The full documentation lives in docs/en. From a source checkout, use the sipp docs CLI tool utility to build or serve the book resource:

sipp docs build
sipp docs serve

sipp docs automatically evaluates and installs required mdBook tooling when missing and configures the Mermaid compilation assets used by the technical book layout.


Technical Roadmap

Our core development trajectory is oriented around expanding the edge-cloud infrastructure for running hybrid systems, where local and cloud resources are orchestrated seamlessly.

For a detailed structural breakdown of milestones, memory architectures, and long-term research initiatives, see the full Sipp Technical Roadmap.


Maintainers & Contributors

To bootstrap the workspace workspace environment, initialize cross-platform profiles, and run structural unit assertions, utilize the integrated CLI environment scripts:

source ./setup.sh
sipp doctor
sipp test list

(On Windows platforms, execute .\setup.ps1 inside PowerShell or setup.cmd via classic CMD if not using Git Bash or WSL).
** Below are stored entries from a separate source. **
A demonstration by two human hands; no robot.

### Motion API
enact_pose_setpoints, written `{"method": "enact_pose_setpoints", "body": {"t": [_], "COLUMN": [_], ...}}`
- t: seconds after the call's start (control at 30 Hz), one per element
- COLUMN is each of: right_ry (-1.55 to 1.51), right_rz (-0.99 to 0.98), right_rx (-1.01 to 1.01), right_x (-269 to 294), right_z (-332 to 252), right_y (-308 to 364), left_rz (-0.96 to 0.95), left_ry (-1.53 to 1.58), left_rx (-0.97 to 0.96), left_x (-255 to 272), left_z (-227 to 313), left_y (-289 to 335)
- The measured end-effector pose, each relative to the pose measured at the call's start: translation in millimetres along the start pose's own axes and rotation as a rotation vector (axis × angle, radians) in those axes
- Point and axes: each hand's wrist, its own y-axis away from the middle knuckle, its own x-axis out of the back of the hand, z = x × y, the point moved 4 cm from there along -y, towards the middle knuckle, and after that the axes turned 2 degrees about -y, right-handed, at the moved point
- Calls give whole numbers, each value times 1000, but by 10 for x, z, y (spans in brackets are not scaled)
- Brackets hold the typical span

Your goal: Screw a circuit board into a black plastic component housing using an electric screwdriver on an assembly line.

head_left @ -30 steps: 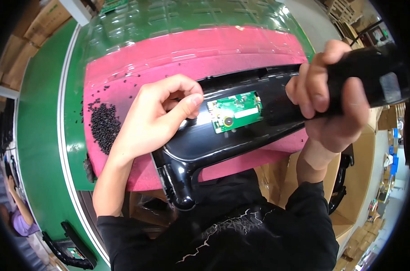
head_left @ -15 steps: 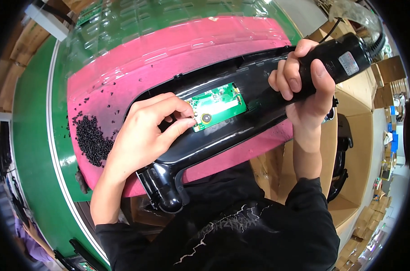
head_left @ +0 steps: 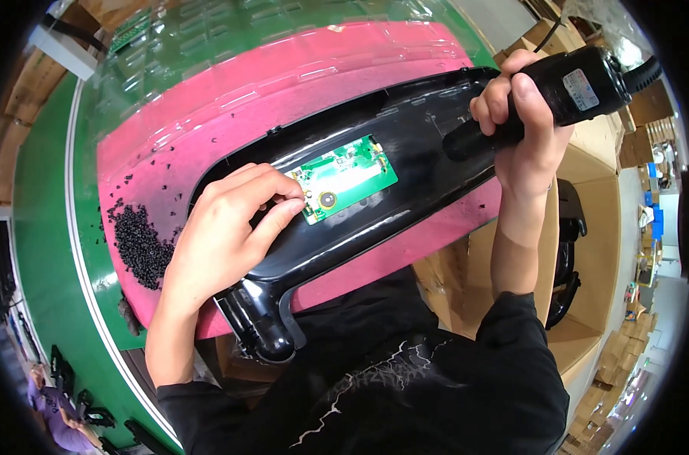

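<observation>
A long black plastic housing [head_left: 360,231] lies slantwise on a pink mat, its short rounded leg pointing toward me. Inside it rests a green circuit board [head_left: 367,189] with a round black part near its left end. At the board's left edge, my left hand [head_left: 234,216] is closed in a pinch, thumb and forefinger on the edge. Any small piece between the fingertips is hidden. My right hand [head_left: 530,125] wraps round a black electric screwdriver [head_left: 545,87] with a pale label and a cable at its rear. It is held over the housing's right end, its nose toward the board.
Many tiny black screws [head_left: 141,246] lie heaped on the pink mat [head_left: 405,265] at left, some scattered. Clear plastic trays [head_left: 261,45] cover the mat's far side. At right stands an open cardboard box [head_left: 591,258] with black parts. A person in purple [head_left: 56,409] is at lower left.
My right hand has drawn the screwdriver to the right and a little farther off, away from the circuit board. My left hand stays at the board's edge. The whole view has shifted slightly.
</observation>
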Motion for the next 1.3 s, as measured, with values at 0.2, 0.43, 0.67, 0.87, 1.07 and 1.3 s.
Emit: {"method": "enact_pose_setpoints", "body": {"t": [0.2, 0.43, 0.67, 0.87, 1.07, 1.3], "right_ry": [-327, -173, -344, -526, -467, -607], "right_rz": [37, -31, -163, -143, -134, -268], "right_rx": [15, -5, 56, 145, -112, 43], "right_x": [110, 130, 324, 520, 691, 489], "right_z": [77, 100, 184, 143, -206, -120], "right_y": [-34, -24, 21, 138, 368, 337], "left_rz": [30, -79, -140, -58, 5, 34], "left_ry": [-5, -250, -391, -281, -207, -137], "left_rx": [-47, -132, -105, -133, -182, -239], "left_x": [-2, -110, -327, -316, -248, -201], "left_z": [21, 291, 334, 291, 308, 274], "left_y": [-10, -159, -291, -302, -355, -291]}}
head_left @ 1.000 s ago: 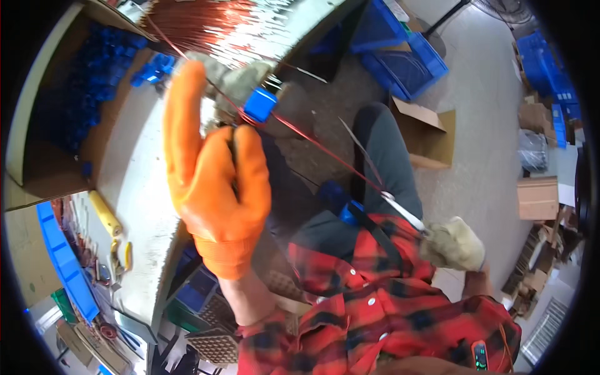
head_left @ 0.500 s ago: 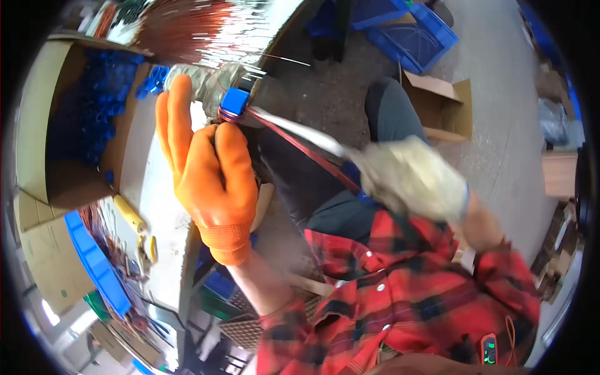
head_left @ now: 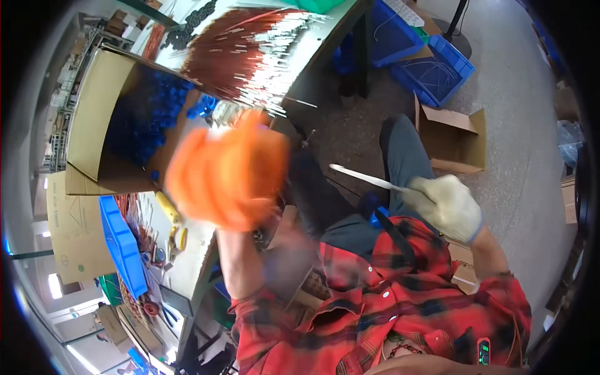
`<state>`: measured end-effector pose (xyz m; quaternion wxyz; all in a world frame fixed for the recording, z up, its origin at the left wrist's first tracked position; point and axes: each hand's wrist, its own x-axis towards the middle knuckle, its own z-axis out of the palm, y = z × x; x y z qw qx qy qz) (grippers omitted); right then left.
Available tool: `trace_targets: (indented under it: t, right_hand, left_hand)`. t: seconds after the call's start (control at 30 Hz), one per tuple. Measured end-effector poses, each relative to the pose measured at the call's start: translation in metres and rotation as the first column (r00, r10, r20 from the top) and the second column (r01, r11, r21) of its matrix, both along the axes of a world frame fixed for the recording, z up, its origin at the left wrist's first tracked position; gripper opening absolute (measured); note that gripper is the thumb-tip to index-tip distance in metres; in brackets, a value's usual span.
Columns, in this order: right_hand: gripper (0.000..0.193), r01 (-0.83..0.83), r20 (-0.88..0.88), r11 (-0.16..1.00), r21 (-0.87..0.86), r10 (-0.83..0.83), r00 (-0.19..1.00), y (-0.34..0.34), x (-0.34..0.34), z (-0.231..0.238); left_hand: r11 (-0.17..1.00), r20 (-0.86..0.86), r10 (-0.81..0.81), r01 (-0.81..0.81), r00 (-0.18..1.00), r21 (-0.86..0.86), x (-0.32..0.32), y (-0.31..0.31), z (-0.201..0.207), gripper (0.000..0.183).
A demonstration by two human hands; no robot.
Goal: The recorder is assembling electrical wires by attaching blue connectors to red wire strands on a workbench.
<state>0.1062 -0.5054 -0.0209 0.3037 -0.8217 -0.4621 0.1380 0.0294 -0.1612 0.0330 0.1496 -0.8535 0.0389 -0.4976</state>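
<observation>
— Grey floor (head_left: 506, 119) spreads beyond a pale tabletop (head_left: 199, 232) in a crowded workshop. What are you holding?

— One slim white tool (head_left: 365, 177), out above the gap between my legs (head_left: 403, 156), well apart from the tabletop, its tip pointing up and to the left. My pale-gloved right hand (head_left: 445, 206) is closed around its near end.

— How would it handle?

— Light and stiff, I judge; it looks straight along the length that shows. Its surface seems smooth, so it may slide a little in a glove. Best held where I have it, at the near end, leaving the tip free. Fragile, I doubt, though a hard sideways twist could strain so thin a shaft.

— And your other side?

— My orange-gloved left hand (head_left: 228, 172) is raised near the tabletop, a blur, fingers seemingly bent in; whether it grips anything, I cannot tell.

— Farther out?

— Red wires (head_left: 228, 56) with silvery ends fan across the tabletop. Left of them stands a cardboard box (head_left: 94, 119) holding blue pieces (head_left: 156, 119).
</observation>
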Motion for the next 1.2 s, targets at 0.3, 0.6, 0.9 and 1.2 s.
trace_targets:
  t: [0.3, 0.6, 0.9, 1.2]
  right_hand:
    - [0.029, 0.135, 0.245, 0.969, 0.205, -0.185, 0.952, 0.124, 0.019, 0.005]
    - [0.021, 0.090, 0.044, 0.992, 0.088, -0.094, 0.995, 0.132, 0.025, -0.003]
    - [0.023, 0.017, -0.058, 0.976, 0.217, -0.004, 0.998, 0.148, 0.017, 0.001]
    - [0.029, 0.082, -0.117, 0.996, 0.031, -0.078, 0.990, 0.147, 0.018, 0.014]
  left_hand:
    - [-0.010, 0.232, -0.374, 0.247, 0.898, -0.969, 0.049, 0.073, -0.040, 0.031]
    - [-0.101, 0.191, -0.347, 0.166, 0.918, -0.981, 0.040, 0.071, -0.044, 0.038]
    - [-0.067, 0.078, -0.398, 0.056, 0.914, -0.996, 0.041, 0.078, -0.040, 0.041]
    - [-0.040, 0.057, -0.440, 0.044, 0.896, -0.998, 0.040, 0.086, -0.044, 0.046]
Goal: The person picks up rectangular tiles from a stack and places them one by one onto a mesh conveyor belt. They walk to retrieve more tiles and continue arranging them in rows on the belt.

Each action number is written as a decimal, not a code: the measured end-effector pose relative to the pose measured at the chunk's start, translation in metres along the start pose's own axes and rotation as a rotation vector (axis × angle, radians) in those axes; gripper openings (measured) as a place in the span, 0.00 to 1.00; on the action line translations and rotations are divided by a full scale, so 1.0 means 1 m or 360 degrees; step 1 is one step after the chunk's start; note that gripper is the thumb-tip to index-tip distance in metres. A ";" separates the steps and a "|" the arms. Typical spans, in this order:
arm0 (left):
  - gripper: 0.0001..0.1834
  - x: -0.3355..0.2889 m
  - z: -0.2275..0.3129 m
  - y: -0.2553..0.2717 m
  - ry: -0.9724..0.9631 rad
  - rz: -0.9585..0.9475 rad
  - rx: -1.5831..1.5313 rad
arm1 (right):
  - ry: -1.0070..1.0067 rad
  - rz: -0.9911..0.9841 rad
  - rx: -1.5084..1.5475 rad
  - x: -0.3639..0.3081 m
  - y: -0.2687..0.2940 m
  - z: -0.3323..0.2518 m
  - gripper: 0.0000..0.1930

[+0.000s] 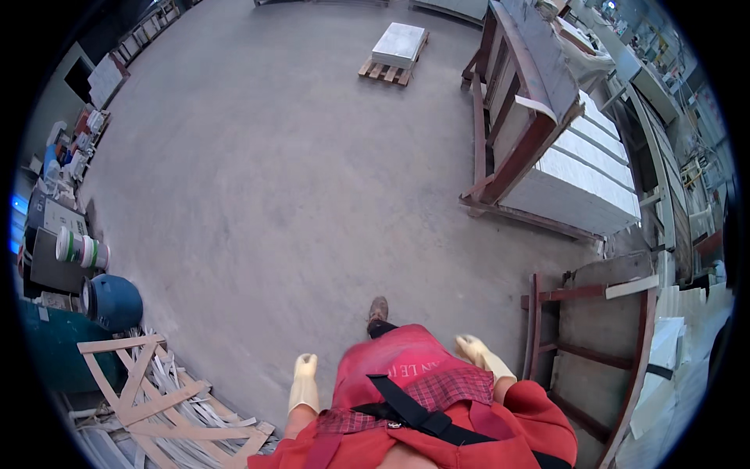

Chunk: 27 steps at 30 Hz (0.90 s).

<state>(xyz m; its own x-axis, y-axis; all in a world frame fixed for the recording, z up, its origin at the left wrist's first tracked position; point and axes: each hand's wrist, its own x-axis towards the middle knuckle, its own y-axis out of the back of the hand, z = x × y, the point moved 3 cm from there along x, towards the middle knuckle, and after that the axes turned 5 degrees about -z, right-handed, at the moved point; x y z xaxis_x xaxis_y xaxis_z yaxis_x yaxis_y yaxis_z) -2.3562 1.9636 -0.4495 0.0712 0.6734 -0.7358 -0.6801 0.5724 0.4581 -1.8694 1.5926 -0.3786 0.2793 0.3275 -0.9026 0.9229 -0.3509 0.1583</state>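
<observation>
My left hand (304, 377), in a cream rubber glove, hangs beside my red apron (398, 356). Its fingers look curled in, and nothing shows in them. On the apron's other side is my right hand (478, 352), gloved alike, slightly blurred, also with curled fingers around nothing visible. Neither hand touches any object. One brown shoe (378, 308) is out ahead of the apron on the grey floor. Closest to my left hand is a wooden frame (148, 402) over loose pale strips; a dark red metal rack (594, 356) stands nearest my right.
Ahead on the right, a larger rack (519, 152) holds white slabs (578, 184). Far ahead, a pallet (384, 73) bears stacked pale slabs (400, 43). Along the left edge stand a blue drum (116, 302), white buckets (82, 248) and a row of clutter (74, 160).
</observation>
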 end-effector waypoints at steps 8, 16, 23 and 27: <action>0.31 0.089 0.180 -0.023 0.0177 -0.0234 -0.0254 | 0.0397 0.0060 0.0139 0.063 0.069 -0.280 0.24; 0.33 0.274 0.397 -0.015 0.0104 -0.0379 0.0253 | 0.0159 0.0216 0.0360 0.199 0.135 -0.412 0.28; 0.32 0.444 0.697 -0.014 -0.0565 -0.0152 0.0306 | 0.0040 0.0264 0.0368 0.213 0.218 -0.543 0.27; 0.34 0.490 0.867 -0.053 -0.0592 -0.0223 0.0503 | 0.0099 0.0340 0.0638 0.240 0.261 -0.626 0.25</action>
<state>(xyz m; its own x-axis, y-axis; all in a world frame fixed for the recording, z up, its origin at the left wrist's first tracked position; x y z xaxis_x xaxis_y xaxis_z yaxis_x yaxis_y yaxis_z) -1.6526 2.6693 -0.4015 0.4402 0.6681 -0.5999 -0.3954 0.7441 0.5386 -1.3961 2.1290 -0.3030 0.4788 0.2590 -0.8388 0.6711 -0.7240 0.1595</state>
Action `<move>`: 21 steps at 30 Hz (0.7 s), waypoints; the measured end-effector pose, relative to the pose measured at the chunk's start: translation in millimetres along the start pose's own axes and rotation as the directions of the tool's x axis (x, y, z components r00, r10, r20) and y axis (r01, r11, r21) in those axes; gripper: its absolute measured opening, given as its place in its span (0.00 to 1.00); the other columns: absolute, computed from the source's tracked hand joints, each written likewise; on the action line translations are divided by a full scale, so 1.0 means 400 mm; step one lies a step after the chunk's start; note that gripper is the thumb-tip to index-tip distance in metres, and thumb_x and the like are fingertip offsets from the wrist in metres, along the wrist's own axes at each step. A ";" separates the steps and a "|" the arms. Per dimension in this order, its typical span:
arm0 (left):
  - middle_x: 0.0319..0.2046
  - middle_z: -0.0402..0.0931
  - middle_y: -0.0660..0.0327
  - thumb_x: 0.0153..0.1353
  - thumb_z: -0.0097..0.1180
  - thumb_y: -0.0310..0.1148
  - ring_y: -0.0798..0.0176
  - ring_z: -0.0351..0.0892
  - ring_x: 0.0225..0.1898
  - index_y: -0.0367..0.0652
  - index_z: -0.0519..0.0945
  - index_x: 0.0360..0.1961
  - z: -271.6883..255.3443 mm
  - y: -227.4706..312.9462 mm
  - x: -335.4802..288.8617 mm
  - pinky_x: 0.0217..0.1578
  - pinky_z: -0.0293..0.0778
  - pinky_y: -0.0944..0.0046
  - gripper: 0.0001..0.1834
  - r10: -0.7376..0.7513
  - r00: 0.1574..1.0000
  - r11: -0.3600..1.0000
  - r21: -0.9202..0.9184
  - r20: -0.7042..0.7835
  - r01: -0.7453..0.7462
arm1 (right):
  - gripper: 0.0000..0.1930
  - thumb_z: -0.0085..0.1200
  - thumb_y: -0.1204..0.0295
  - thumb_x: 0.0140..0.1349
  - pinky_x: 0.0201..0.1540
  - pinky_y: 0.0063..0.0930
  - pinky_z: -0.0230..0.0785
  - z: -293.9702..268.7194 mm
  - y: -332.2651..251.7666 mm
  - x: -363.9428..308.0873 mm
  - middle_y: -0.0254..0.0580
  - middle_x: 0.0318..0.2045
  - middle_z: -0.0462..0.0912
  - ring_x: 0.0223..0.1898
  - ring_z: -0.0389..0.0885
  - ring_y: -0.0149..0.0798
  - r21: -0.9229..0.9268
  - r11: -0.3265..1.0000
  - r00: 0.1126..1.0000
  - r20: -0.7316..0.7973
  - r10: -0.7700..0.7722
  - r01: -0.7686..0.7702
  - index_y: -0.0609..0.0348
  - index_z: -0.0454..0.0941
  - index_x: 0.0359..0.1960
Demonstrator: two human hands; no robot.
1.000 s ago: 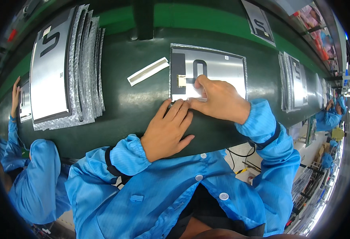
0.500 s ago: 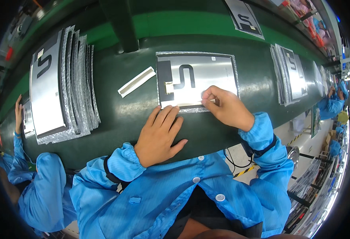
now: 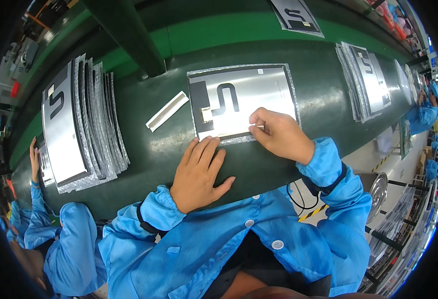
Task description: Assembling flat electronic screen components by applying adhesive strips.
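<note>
A flat silver panel (image 3: 264, 92) with a black S-shaped strip and dark borders lies on a bubble-wrap sheet (image 3: 239, 140) in front of me. My left hand (image 3: 197, 174) is spread flat, its fingertips at the panel's near left edge and its thumb held out over the table. Over the near right part of the panel, my right hand (image 3: 285, 135) is closed in a pinch. Whatever sits between its thumb and forefinger is too small to make out. To the left of the panel rests a white channel-shaped strip (image 3: 167, 111).
A tall stack of similar panels with bubble wrap (image 3: 62, 129) stands at left, a smaller stack (image 3: 368, 82) at right. Another panel (image 3: 296, 17) lies at the far side. A dark post (image 3: 129, 40) rises from the green table (image 3: 144, 164). A co-worker's hand (image 3: 34, 159) is far left.
The whole view has shifted and tilted slightly. My left hand stays at the panel's near edge, and my right hand keeps its pinch over almost the same spot.
</note>
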State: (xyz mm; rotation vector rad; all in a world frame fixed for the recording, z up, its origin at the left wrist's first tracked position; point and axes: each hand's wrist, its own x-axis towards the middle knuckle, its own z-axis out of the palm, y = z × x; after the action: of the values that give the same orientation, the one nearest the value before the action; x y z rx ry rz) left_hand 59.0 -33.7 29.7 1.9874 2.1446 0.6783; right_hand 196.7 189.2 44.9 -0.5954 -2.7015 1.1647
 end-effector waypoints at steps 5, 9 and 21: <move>0.62 0.69 0.44 0.52 0.71 0.46 0.41 0.68 0.64 0.34 0.77 0.56 -0.003 0.001 0.000 0.68 0.62 0.38 0.35 0.001 1.000 1.000 0.004 0.012 -0.001 | 0.08 0.60 0.73 0.63 0.32 0.40 0.74 0.000 -0.003 0.000 0.47 0.27 0.84 0.28 0.84 0.49 -0.027 1.000 1.000 0.006 0.010 -0.009 0.57 0.77 0.41; 0.66 0.67 0.44 0.52 0.70 0.46 0.42 0.68 0.64 0.34 0.77 0.58 -0.004 0.003 0.004 0.68 0.62 0.38 0.36 0.007 1.000 1.000 0.010 0.029 -0.008 | 0.07 0.60 0.73 0.62 0.32 0.40 0.74 0.001 -0.003 0.000 0.47 0.28 0.84 0.28 0.84 0.49 -0.030 1.000 1.000 -0.012 -0.011 0.010 0.57 0.77 0.40; 0.66 0.68 0.44 0.51 0.70 0.47 0.42 0.68 0.64 0.33 0.78 0.56 -0.007 -0.001 0.010 0.67 0.62 0.39 0.37 0.004 0.999 1.000 0.026 0.046 -0.005 | 0.07 0.60 0.74 0.63 0.31 0.36 0.73 0.008 -0.004 -0.001 0.45 0.27 0.83 0.27 0.84 0.43 -0.066 0.998 1.000 -0.023 -0.020 0.019 0.56 0.77 0.41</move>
State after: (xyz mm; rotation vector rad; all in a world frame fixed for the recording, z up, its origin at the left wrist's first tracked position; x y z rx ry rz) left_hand 57.1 -30.4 33.0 2.0016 2.1343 0.6026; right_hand 195.7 185.9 44.1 -0.5870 -2.7285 1.0604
Common Architecture Compilation Tasks:

sipp build wasm && sipp run examples serve browser
sipp build node --backend cpu && node examples/node/query.mjs <model.gguf> "Explain Sipp."
sipp build python --backend cpu && python examples/python/query.py <model.gguf> "Explain Sipp."
sipp run demos serve chat

For thorough verification steps, consult the Source Builds Documentation and our full Testing Framework Suite.


Repository Layout

  • crates: The published core sipp-rs and low-level backend sipp-sys Rust crates.
  • lib: High-level language package surfaces and gateway proxy toolkit.
  • bindings: Native Node.js bindings, Python extensions, and browser-compiled WASM targets.
  • apps: First-party user interfaces and monitoring implementations.
  • examples: Small, runable framework integration blueprints.
  • demos: Advanced browser sandboxes running on public package surfaces.
  • tools/playground: Live browser-runtime profiling and hardware execution diagnostics.
  • xtask/: Internal cargo automation engine driving build, test, and package deployment pipelines.

License

Sipp is licensed under the Apache-2.0 License. Vendored third-party dependencies preserve their respective upstream open-source licensing constraints and documentation requirements; see the third-party notices.